_WORK INSTRUCTION_
In the entries below, find each line bearing the string "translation" and copy it.

_ENTRIES PROVIDED_

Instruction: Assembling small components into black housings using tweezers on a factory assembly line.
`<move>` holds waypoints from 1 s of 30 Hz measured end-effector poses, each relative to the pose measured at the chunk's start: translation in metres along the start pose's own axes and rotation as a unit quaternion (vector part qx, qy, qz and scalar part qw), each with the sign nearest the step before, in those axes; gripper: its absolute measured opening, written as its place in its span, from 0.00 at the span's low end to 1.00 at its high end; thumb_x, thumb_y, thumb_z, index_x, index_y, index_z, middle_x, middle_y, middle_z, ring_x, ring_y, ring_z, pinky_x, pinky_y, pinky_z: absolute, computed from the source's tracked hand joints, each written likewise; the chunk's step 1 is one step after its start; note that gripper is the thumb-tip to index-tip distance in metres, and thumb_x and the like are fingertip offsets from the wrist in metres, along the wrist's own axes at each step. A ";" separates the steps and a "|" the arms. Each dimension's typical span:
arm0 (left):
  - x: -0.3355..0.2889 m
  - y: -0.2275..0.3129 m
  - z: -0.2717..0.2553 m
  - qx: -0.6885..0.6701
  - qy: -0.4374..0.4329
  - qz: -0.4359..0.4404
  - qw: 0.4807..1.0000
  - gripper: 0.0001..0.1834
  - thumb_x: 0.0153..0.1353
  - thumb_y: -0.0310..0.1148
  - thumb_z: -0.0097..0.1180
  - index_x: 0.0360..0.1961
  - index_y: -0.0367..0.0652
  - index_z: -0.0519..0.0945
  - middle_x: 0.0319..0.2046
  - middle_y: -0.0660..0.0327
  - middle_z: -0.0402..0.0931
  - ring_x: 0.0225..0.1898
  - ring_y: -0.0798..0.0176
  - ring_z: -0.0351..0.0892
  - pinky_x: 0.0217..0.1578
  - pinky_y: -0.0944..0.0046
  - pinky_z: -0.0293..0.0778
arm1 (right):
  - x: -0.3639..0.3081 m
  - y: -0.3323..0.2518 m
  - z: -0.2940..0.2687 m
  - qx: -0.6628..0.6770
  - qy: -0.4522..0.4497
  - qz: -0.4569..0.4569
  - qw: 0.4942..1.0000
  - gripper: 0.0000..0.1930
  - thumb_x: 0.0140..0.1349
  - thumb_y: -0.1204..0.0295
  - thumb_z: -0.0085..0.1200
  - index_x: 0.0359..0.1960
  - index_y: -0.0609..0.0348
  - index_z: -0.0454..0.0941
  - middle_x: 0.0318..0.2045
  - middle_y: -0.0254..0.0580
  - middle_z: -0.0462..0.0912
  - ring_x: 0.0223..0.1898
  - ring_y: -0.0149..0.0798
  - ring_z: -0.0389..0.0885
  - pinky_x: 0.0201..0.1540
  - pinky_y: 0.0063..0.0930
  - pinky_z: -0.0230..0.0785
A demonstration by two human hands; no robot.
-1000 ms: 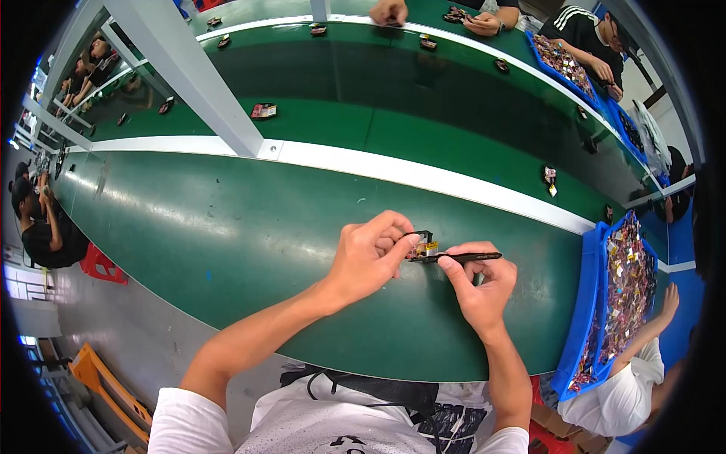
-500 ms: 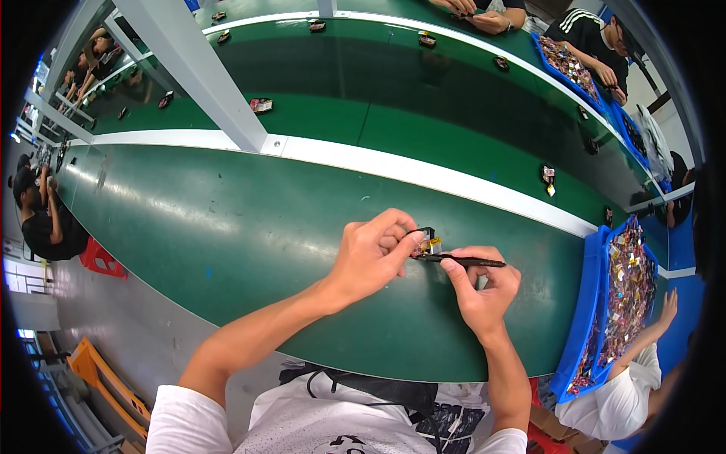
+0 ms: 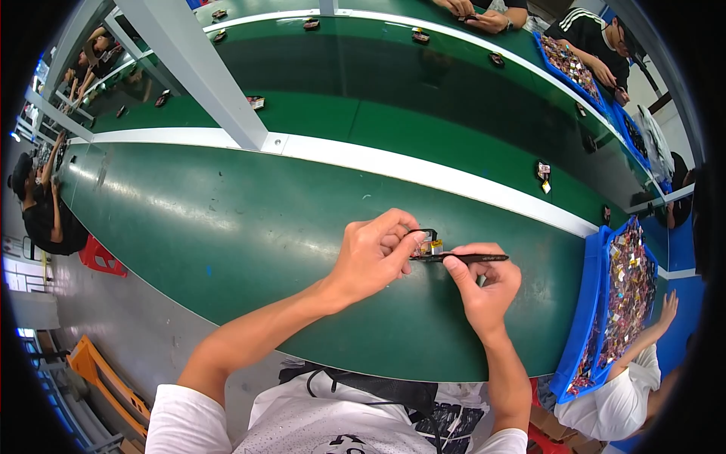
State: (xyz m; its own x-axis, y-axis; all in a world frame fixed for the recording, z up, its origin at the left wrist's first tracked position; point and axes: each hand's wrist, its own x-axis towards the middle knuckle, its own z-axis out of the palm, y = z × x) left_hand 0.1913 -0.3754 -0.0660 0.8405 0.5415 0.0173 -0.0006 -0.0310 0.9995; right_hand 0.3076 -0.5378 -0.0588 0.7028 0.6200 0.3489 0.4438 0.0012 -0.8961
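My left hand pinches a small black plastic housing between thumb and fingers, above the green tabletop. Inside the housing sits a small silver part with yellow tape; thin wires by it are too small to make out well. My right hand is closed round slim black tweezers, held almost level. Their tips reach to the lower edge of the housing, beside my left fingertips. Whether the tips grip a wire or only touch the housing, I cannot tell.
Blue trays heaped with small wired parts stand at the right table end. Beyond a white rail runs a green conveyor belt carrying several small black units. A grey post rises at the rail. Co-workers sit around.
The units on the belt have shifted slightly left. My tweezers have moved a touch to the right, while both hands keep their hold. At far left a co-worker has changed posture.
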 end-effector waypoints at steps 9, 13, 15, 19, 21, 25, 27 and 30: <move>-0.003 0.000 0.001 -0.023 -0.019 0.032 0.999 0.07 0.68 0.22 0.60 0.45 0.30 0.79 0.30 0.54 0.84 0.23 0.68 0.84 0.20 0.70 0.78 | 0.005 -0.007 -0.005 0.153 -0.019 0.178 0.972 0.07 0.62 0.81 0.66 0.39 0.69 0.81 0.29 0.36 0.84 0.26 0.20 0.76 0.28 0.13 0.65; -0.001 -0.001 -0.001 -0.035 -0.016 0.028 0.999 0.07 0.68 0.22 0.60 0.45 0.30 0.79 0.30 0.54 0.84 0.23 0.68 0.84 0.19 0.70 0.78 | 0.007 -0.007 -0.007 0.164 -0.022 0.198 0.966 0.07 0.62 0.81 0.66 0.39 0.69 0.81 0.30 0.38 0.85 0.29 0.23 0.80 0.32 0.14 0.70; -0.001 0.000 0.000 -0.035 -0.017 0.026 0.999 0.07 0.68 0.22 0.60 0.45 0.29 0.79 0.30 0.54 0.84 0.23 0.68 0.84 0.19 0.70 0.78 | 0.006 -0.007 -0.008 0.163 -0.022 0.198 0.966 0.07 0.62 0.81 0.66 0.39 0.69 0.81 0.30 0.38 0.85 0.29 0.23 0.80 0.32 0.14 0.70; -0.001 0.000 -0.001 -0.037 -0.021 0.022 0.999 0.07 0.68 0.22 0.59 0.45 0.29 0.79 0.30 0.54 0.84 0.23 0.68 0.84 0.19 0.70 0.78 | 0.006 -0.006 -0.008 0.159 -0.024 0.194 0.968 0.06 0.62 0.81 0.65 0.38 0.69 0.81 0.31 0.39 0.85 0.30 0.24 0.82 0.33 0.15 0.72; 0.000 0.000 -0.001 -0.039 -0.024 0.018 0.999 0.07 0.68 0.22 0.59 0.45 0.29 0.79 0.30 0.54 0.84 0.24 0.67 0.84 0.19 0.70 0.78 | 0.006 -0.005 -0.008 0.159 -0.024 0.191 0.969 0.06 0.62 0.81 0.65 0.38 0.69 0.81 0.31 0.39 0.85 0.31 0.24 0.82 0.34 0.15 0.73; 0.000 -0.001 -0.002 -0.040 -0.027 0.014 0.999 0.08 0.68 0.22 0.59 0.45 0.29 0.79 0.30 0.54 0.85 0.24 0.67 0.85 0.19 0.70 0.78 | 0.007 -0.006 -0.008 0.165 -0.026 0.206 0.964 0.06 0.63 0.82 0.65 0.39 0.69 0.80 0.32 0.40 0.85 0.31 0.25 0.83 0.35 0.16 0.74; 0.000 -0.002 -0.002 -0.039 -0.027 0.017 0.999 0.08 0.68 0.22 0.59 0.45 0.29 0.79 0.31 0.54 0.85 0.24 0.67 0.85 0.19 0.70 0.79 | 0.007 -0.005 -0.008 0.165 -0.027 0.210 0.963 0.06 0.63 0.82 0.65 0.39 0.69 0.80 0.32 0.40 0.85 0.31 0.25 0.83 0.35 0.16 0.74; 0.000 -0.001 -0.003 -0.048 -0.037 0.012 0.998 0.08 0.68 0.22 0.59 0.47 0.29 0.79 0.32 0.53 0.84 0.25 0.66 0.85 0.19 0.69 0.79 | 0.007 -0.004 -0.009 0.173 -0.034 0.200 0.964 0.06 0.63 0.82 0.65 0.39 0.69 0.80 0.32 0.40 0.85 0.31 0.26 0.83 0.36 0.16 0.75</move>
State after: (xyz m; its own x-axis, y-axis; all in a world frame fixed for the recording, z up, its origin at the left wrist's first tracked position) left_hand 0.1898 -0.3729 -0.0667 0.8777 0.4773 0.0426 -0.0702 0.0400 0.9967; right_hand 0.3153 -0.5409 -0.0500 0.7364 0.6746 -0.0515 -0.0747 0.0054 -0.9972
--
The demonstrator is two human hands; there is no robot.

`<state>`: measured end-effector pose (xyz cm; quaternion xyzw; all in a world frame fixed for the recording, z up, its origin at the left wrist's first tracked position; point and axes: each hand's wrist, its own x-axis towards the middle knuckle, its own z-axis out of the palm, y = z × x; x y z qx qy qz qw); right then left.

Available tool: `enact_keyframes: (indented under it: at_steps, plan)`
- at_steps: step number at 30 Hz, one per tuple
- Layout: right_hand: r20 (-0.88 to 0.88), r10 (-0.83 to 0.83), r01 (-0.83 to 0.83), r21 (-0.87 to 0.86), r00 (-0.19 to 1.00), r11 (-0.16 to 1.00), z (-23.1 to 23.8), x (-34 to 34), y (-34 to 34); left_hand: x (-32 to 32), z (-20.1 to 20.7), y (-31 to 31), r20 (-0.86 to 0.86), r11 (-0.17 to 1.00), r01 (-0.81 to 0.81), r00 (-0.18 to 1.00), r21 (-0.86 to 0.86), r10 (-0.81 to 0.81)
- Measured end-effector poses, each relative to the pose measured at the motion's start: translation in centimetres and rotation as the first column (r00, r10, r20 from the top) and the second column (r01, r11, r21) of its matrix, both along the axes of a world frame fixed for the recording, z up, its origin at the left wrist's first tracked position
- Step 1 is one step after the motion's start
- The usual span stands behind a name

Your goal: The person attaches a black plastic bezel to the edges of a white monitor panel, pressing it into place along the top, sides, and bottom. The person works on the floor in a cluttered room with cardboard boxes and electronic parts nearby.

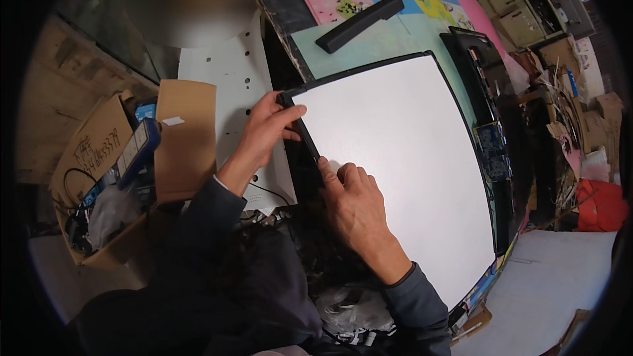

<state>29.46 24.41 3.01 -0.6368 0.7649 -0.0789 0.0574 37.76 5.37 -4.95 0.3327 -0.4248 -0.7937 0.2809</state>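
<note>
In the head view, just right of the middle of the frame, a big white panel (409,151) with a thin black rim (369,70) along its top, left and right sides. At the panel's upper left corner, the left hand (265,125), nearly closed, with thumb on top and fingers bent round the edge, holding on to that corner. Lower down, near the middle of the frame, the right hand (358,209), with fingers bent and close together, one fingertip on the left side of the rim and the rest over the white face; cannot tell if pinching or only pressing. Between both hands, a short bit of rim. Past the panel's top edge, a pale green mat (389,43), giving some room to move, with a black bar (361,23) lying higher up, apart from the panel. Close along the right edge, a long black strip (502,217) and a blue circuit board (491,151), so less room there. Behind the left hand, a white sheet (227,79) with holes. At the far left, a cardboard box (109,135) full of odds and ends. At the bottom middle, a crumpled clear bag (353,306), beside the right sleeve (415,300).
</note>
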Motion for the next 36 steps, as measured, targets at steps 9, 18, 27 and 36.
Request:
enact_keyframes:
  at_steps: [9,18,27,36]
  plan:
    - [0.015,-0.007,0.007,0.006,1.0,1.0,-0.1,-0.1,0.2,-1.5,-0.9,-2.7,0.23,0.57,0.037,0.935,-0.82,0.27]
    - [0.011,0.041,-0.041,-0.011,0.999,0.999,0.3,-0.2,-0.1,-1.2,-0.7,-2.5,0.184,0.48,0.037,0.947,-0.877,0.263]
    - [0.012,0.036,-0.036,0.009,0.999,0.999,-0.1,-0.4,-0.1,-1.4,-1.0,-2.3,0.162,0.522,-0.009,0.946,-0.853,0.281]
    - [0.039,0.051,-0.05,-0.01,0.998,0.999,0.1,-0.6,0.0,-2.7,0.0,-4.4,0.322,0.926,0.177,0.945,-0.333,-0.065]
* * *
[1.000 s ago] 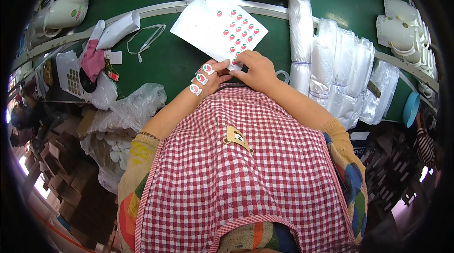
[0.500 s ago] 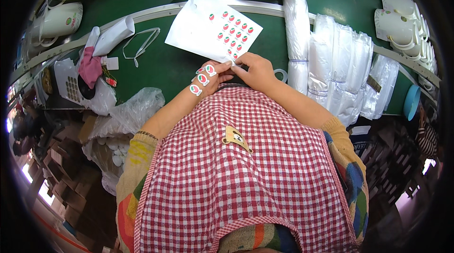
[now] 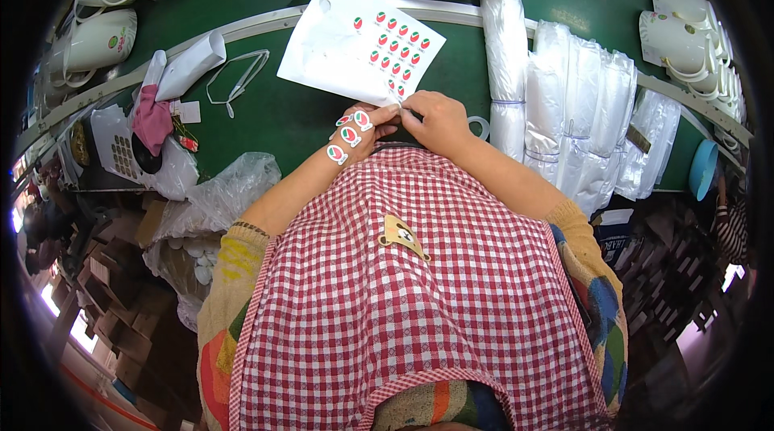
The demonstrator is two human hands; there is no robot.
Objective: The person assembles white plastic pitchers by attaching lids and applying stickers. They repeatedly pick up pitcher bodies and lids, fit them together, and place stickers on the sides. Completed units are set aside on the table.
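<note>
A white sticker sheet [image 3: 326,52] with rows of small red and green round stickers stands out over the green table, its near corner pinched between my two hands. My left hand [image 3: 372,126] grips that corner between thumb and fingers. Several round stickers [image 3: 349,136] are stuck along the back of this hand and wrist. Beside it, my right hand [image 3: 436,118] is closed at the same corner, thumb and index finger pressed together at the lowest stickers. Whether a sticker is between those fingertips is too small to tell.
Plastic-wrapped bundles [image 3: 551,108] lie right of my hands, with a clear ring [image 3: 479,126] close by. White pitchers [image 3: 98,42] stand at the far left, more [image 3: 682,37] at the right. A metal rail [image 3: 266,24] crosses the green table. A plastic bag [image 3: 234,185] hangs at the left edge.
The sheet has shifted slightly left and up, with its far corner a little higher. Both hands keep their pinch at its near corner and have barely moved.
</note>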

_EXPECTED ANSWER_
`<move>` holds waypoints from 1 s of 30 Hz measured end-effector poses, each relative to the pose measured at the chunk's start: translation in metres along the start pose's own axes and rotation as a unit quaternion (vector part qx, qy, qz and scalar part qw), each with the sign nearest the step before, in those axes; gripper: its absolute measured opening, written as its place in its span, from 0.00 at the span's low end to 1.00 at its high end; thumb_x, thumb_y, thumb_z, index_x, index_y, index_z, middle_x, middle_y, middle_z, ring_x, ring_y, ring_z, pinky_x, pinky_y, pinky_z: absolute, computed from the source's tracked hand joints, each written likewise; the chunk's step 1 is one step after its start; note that gripper is the thumb-tip to index-tip distance in metres, and thumb_x and the like are fingertip offsets from the wrist in metres, along the wrist's own axes at each step. A ";" separates the steps and a "|" the arms. Each dimension's typical span:
- Measured end-effector poses, each relative to the pose measured at the motion's start: translation in centimetres and rotation as the first column (r00, r10, r20 from the top) and the second column (r01, r11, r21) of its matrix, both along the axes of a world frame fixed for the recording, z up, its origin at the left wrist's first tracked position

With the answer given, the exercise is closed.